Three-quarters of respondents to Vulcan Cyber’s survey on vulnerability risk management say they have dedicated threat intelligence teams, and two-thirds say they have dedicated threat intelligence budgets.
In spite of those figures, 73% said a “lack of skills” is their biggest challenge that is keeping their organization from fully leveraging investments in threat intelligence resources. Just over half (55%) said their program is not sufficient enough to stay ahead of threat actors.
Conducted by Gartner Peer Insights and Vulcan Cyber, 100 information security, vulnerability management and other executives and practitioners were surveyed for the “Threat Intelligence Adoption Rises to Reduce Vulnerability Risk” report between June 8 and July 29.
The vast majority of respondents said they rely on threat intelligence “often or very often” for vulnerability prioritizations, while 97% of organizations rated their ability to respond based on threat intelligence as average or better.
Nearly two-thirds of respondents say they use it to block bad IPs (64%) while nearly as many, 63%, integrate feeds with other security products.
Consumers of the data varied, with vulnerability management teams topping responses for organizations at 64%, followed by application security teams (62%), security operations centers (SOCs) / incident teams (59%), and security operations (55%).
Over three-quarters of respondents (78%) said they depend on commercial threat intelligence feeds, followed by tapping the community (OTX) at 64%, social media (61%), the dark web (14%) and other (1%).

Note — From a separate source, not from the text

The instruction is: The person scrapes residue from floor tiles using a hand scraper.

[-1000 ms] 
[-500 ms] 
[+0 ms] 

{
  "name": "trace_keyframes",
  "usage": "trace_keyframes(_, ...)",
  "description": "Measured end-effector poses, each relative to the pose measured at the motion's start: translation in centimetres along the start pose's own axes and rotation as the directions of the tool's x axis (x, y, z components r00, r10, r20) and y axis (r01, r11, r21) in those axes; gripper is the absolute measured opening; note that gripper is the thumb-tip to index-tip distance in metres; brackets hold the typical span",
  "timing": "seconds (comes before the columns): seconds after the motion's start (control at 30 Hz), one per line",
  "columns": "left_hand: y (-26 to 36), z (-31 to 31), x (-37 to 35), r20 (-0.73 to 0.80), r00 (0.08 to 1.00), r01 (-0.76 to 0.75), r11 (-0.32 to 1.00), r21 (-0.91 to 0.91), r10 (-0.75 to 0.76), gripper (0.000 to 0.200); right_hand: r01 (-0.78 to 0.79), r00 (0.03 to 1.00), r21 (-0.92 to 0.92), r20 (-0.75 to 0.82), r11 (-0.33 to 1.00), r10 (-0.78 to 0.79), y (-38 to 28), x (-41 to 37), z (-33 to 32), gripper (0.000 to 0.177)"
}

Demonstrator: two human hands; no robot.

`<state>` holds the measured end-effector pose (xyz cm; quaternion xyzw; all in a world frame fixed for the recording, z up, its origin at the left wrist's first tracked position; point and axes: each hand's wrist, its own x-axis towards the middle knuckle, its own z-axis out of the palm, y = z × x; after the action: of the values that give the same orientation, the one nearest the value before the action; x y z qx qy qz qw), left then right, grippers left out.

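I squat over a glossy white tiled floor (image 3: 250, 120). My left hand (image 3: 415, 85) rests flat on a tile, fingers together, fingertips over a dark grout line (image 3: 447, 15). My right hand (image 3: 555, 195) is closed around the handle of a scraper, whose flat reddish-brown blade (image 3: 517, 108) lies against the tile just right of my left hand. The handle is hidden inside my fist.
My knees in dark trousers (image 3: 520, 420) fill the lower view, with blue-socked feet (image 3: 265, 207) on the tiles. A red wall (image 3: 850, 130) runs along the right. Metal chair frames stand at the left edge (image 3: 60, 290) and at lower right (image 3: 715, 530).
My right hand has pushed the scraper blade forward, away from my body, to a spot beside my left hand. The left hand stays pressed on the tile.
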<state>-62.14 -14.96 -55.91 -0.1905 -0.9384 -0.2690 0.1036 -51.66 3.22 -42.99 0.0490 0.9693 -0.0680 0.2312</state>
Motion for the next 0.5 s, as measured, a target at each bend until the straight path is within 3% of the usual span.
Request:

"It is good that we're seeing such extensive adoption of threat intelligence feeds by so many different types of cyber teams," said Yaniv Bar-Dayan, CEO and co-founder, Vulcan Cyber. "It's even more encouraging to see the share of organizations that have dedicated teams and budgets to act upon those findings. Nonetheless, a concerted effort to scale our ability to respond with precision will be correspondingly more crucial as cloud-native environments grow more complex. Teams don't just need tools and people, they need skills and the ability to use the tools at their disposal to improve the security posture of their organizations."
Melissa Bischoping, director of endpoint security research at Tanium, said threat intelligence can be a powerful source of data to help prioritize “what do we fix first.”
“Every organization has to make strategic choices about which vulnerabilities to patch first, which solutions to modernize at what cost,” said Bischoping. “Threat intelligence is a critical piece of how you make those decisions in the context of both your unique environment and the changing pace of the cyber threat landscape.”
ThreatModeler’s CTO, John Steven, said threat modeling marries intelligence feed and insight data with depicted (“modeled”) architectures so that application and cloud security practitioners can design controls not only around business risk, but around those insights about adversarial behavior.
“It's about connecting dots: organizations will gain more from threat intelligence when they combine its data about motivation, activity, and behavior with the telemetry their defect discovery activities find throughout development and delivery. Then, as organizations threat model, they can design purpose-built detective controls to track and prevent what threat intelligence directs them to fear.”